2015 GSA Annual Meeting in Baltimore, Maryland, USA (1-4 November 2015)

Paper No. 291-1
Presentation Time: 9:00 AM-6:30 PM


NEBEL, Angela, Piedmont Virginia Community College, 501 College Ave., Charllestesville, VA 22902, angelanbl162@gmail.com

The Sherando Lake rockslide is more than just a rockslide. In analyzing the rockslide and its causes, a number of discoveries were made. It contains Skolithos liniaris (worm tubes), which are about 500 million years old. This makes these fossils the oldest found in Virginia. It may also contain evidence of Sea Pens, crinoids that occurred in the early Cambrian. Other fossil traces like mud cracks and bioturbation activity can also be seen.

From the information collected and through the work of others, it is possible to put together the history of the rock at Sherando Lake. The quartzites began life as beach sandstone and were deposited in a barrier island complex—a nearshore to offshore shallow marine environment with pure quartz sand, similar to what we find today in the Outer Banks in North Carolina. Based on large numbers of worm tubes and other signs, it was teeming with life.

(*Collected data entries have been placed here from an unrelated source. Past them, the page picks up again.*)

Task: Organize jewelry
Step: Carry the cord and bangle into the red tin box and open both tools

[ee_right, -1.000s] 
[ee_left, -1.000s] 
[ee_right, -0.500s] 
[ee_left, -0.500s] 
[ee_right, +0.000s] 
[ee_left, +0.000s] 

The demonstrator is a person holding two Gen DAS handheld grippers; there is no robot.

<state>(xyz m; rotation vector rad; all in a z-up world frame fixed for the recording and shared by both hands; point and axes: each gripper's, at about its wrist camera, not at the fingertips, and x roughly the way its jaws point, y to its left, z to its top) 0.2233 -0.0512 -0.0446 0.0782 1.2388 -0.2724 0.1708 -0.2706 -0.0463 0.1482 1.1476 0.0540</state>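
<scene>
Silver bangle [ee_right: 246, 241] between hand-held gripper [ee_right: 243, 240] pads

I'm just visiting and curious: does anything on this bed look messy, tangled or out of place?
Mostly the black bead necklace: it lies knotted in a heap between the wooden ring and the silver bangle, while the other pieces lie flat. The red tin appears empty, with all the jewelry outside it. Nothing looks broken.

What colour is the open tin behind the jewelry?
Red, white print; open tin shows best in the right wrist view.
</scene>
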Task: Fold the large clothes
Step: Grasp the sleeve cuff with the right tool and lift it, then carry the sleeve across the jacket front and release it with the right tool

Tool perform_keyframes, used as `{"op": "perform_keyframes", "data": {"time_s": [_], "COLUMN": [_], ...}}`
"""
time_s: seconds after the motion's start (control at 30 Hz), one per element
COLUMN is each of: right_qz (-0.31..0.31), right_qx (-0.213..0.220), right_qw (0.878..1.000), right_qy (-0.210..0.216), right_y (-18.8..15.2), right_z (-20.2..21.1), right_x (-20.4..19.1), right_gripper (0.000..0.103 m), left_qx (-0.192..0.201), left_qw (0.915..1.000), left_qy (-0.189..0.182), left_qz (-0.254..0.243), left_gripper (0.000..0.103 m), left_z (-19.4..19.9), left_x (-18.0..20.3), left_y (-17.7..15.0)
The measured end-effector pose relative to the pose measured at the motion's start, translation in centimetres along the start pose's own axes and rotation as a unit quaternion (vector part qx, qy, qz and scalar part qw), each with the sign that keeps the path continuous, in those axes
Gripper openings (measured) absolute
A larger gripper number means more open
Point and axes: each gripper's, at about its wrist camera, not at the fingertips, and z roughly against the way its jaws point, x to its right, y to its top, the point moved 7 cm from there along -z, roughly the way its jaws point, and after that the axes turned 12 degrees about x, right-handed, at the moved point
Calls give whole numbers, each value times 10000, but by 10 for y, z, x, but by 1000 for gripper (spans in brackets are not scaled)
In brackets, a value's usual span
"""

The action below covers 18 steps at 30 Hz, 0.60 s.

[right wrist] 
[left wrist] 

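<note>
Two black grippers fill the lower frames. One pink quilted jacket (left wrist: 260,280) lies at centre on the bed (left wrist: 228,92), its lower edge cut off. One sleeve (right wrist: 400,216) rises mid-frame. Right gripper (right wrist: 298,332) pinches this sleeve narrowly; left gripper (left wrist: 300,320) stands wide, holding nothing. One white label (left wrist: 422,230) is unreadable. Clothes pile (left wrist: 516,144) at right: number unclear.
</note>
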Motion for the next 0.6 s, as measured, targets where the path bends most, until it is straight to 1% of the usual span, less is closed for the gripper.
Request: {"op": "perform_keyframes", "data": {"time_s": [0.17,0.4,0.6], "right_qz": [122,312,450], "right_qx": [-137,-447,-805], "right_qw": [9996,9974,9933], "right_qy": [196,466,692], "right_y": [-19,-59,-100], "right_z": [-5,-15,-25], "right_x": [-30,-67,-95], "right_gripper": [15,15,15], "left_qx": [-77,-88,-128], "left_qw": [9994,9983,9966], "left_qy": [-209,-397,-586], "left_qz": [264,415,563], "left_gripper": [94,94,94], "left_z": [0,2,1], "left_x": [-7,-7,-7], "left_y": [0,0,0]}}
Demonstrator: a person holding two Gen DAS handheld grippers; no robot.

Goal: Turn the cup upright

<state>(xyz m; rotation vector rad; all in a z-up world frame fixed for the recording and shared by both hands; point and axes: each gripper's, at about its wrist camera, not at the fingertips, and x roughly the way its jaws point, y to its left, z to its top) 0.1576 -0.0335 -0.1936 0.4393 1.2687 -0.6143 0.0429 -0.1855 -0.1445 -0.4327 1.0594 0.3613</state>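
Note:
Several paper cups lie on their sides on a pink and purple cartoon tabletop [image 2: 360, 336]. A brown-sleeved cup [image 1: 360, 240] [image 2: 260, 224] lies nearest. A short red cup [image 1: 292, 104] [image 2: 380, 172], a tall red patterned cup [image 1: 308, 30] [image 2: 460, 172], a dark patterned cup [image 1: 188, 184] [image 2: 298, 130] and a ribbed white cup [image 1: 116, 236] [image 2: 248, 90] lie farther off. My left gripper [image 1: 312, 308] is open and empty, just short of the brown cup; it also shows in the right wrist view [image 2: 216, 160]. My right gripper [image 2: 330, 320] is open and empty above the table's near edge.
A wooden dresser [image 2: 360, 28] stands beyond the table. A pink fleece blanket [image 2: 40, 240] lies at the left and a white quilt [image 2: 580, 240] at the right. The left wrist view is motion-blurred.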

It then was buried, metamorphosed and thrust about 100 miles to where it exists today. Quartzites are extremely resistant to erosion. However, in more geologically recent times, the colder climate has resulted in ice wedging along fractures in the rock.

The anatomy of the rockslide indicates that the lithic composition of the slide is homogeneous; however, significant changes in the rocks’ appearance were found in some places. The quartz in the sandstone is well cemented with silica but in other places of the slide it is fine grained, laminated and layered. These changes are noticeable in the higher points of the slide where the quartzite sandstone is well structured, while in the places near the vegetative border, rocks with more layers appeared. The lack of vegetation in parts of the slide suggests that it is still moving. The relative homogenous size of rocks indicates a uniform fracture pattern.

In summary, the Sherando Lake rockslide is moving today and is the result of ice wedging. It contains the oldest fossils in Virginia. To fully unravel all of its mysteries will require additional study.